The Common Application requires a single 650-word personal essay that addresses identity, growth, formative experience, intellectual curiosity, or similar prompts. The essay is a personal narrative that should reveal character, voice, and distinctive perspective. This contrasts fundamentally with the UCAS personal statement (4,000 characters, approximately 600 words), which is a subject-focused academic biography evaluating intellectual depth in the chosen course. The same applicant should write substantively different essays for Oxbridge and Ivy applications. UK applicants who submit a UCAS-style subject-focused essay to Ivies consistently underperform; the essay reads as detached, academically narrow, and missing the personal voice US readers expect.

The Common Application includes an activity list separate from the essay, allowing applicants to list up to ten activities with brief descriptions, hours per week, and weeks per year. UCAS has no equivalent activity list; UK applicants typically discuss activities only briefly within the personal statement. UK applicants applying to Ivies must develop a substantive activity list with measurable impact descriptions: not just I was a member of the debate team but rather Captain of debate team; led 12-person team to national semifinal; drove 40% increase in tournament participation. The metric-driven impact description is a US convention that UK applicants often underuse.

Each Ivy also requires supplemental essays beyond the Common App essay. These supplements typically include a Why this school essay (explaining specific fit with the chosen Ivy), a major or academic interest essay, and often community or identity essays. UK applicants must research each Ivy substantively to write credible Why this school essays; references to specific faculty research, course offerings, and named programs perform substantially better than generic mentions of prestige or location. Plan for 3-5 hours per Ivy for supplemental essay drafting, plus 2-3 hours per essay for revision.

Recommendation letters are a Common App requirement that has no UCAS equivalent. UK applicants must request recommendation letters from two academic teachers (typically subject teachers in the intended major area) plus the school counselor. UK schools that do not regularly send students to US universities often need guidance on the format and content of US recommendations: the US convention is substantive 1-2 page letters discussing intellectual character, classroom contribution, and personal qualities, not the brief UCAS reference format. Provide UK teachers with examples of strong US recommendation letters and guide them on what US readers expect (per NACAC). For broader UCAS application context, see our complete UCAS application guide.

How Should UK Applicants Manage the Oxbridge and Ivy Application Timeline Together?

UK applicants who plan to apply to both Oxbridge and the Ivies face a meaningful timeline tension. The UCAS deadline (October 15 for Oxford, Cambridge, Imperial, and Medicine) precedes the US Early Decision and Early Action deadlines (typically November 1) by approximately two weeks. Application development must run in parallel through autumn term, and the timing requires careful sequencing.

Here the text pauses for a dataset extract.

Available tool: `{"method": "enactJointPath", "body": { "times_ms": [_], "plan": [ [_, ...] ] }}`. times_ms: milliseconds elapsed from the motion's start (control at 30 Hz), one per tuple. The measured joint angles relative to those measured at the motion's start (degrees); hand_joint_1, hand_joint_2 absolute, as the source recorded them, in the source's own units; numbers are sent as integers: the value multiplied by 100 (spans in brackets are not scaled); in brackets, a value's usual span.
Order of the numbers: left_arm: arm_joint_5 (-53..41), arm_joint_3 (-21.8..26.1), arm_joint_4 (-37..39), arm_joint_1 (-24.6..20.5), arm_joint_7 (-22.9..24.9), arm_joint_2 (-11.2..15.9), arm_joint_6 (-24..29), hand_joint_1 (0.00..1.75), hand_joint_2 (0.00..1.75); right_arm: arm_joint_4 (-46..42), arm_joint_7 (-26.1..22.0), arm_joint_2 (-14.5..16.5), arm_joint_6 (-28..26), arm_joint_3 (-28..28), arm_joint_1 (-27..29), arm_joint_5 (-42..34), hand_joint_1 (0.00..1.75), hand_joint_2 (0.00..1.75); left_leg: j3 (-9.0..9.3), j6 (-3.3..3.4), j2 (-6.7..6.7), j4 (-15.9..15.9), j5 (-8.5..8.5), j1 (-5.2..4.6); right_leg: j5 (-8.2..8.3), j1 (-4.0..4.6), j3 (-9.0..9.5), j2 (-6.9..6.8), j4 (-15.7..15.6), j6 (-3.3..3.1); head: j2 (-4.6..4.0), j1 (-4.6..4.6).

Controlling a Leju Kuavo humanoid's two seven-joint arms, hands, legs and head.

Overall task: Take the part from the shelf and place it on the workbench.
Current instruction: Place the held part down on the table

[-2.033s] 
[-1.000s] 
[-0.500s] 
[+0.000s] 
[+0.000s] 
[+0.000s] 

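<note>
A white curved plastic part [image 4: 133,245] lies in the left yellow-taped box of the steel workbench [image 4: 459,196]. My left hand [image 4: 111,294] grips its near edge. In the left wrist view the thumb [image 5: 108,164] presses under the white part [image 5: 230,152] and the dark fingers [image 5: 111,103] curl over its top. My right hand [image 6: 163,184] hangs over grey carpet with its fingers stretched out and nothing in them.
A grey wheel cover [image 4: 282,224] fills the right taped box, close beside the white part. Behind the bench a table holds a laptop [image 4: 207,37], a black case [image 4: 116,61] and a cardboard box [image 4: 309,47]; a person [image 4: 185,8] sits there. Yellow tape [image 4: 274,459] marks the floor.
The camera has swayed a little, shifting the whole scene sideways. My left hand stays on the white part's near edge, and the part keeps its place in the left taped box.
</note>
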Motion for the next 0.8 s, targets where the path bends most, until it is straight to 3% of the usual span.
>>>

Optimal timeline for parallel applications begins approximately 18 months before the UCAS deadline. By April of Year 12 (lower sixth), UK applicants should complete the SAT or ACT, ideally with sufficient score for Ivy submission. By June of Year 12, the UCAS personal statement first draft should be complete (focused on the chosen subject for Oxbridge), and the Common App personal essay first draft should be complete (focused on personal narrative for Ivies). These two essays should be substantively different from the start, not derived from a single draft.

By August of Year 13 (upper sixth, the application year), UK applicants should complete UCAS personal statement final revision, draft all Ivy supplemental essays for the schools they intend to apply to, request recommendations from teachers and counselor, and complete the Common App application form (academic history, activity list, family information). The activity list specifically requires substantive development: most UK applicants do not have ready descriptions of extracurricular activities in the metric-driven format US readers expect, and developing these descriptions takes 3-5 hours per activity for substantial activities.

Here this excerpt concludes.